Quant à elle, on me dira que c'est un peu le même schéma qu'Amma... Peut-être... mais il me semble qu'Adora est plus lucide. Elle me paraît consciente de tous ses actes. Lorsqu'elle s'acharne sur Camille en lui expliquant que si elle ne l'aime pas, c'est de sa faute, ou en la forçant à montrer ses scarifications, elle sait parfaitement ce qu'elle fait. Elle sait qu'elle accentue la douleur et la détresse de sa fille, et elle le fait à dessein.
Quant au traumatisme qu'elle aurait subi, je pense qu'elle l'exagère. Elle joue les martyres pour se faire plaindre, et au fond, pour excuser sa conduite.

L'enquête peut paraître banale. À un moment, j'ai même soupiré d'exaspération parce que personne ne croyait James Capici, et on l'expliquait par des arguments fallacieux. Seulement, l'auteur sort une autre carte de sa manche, carte à laquelle je n'avais pas pensé.
Elle montre aussi à quel point certains peuvent être xénophobe: on accuse tout de suite l'étranger, ou du moins, la personne arrivée le plus récemment.
Une autre forme de rejet vient des femmes du village qui ont des enfants, et affirment que Camille ne peut pas comprendre la douleur des parents ayant perdu leurs enfants, puisqu'elle n'en a pas. Ces femmes ne se demandent pas pourquoi. Elles ne pensent pas une seconde qu'elles peuvent blesser Camille, que celle-ci voudrait peut-être des enfants, et que, de toute façon, le fait qu'elle n'en ait pas ne fait pas d'elle quelqu'un d'incapable de ressentir la douleur de personnes qui en ont perdu un.
En fait, beaucoup de villageois sont antipathiques. les personnes réellement sympathiques, et qui cherchent à comprendre, sont des étrangers: Camille (devenue autre, puisqu'elle a fui), Richard Willis (le détective envoyé à Wind Gap), John (arrivé à Wind Gap à l'adolescence)... J'y vois une forme de critique du repliement sur soi: les villageois ne s'ouvrent pas, et le font payer à tous. C'est d'ailleurs l'un des éléments qui fait que l'atmosphère de ce roman est tendue, voire oppressante.
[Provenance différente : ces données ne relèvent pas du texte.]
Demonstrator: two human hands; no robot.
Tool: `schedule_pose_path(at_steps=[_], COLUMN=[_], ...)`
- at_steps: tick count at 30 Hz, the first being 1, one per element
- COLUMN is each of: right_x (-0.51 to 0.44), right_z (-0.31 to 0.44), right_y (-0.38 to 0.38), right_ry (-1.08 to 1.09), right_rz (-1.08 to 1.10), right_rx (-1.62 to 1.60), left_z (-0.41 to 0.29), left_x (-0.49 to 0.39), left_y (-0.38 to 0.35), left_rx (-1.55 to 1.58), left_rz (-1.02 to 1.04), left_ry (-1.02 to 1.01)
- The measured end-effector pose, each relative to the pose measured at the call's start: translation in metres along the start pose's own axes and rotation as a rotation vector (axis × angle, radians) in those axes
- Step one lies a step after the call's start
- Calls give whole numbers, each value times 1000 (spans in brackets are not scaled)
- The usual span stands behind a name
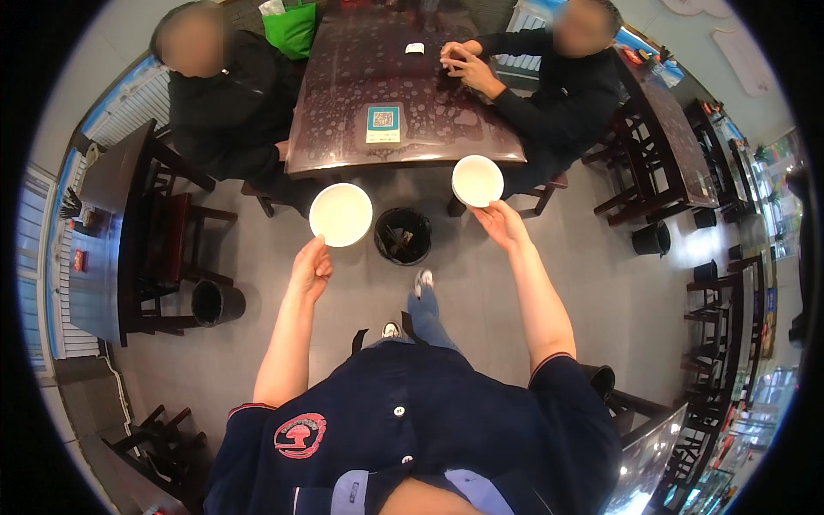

Un roman fort, juste, écrit... au scalpel.

Remarque annexe:
À un moment, une femme pleure parce qu'elle veut d'autres enfants (elle en a trois), et que son mari ne veut pas, alors qu'elle en a toujours voulu beaucoup. Outre le fait que je trouve un peu restrictif de n'aspirer qu'à avoir une kyrielle d'enfants (je sais que cette remarque est subjective), j'avais envie de dire à cette pleureuse qu'elle n'avait qu'à en parler dès le départ avec son mari. C'est le genre de choses sur lequel il vaut mieux se mettre d'accord assez rapidement. Cette réflexion peut paraître froide, mais agir ainsi évite bien des déconvenues.

Éditeur français: Calmann-Lévy.
La version audio que j'ai entendue a été enregistrée par Ann Marie Lee pour les éditions Random house audio.
Comme dans d'autres romans, j'ai apprécié la voix et le jeu d'Ann Marie Lee. Elle n'en fait jamais trop, jouant comme il faut pour rendre l'intensité et la pertinence du texte et des personnages. En outre, elle ne prend pas d'horribles voix pour les protagonistes masculins.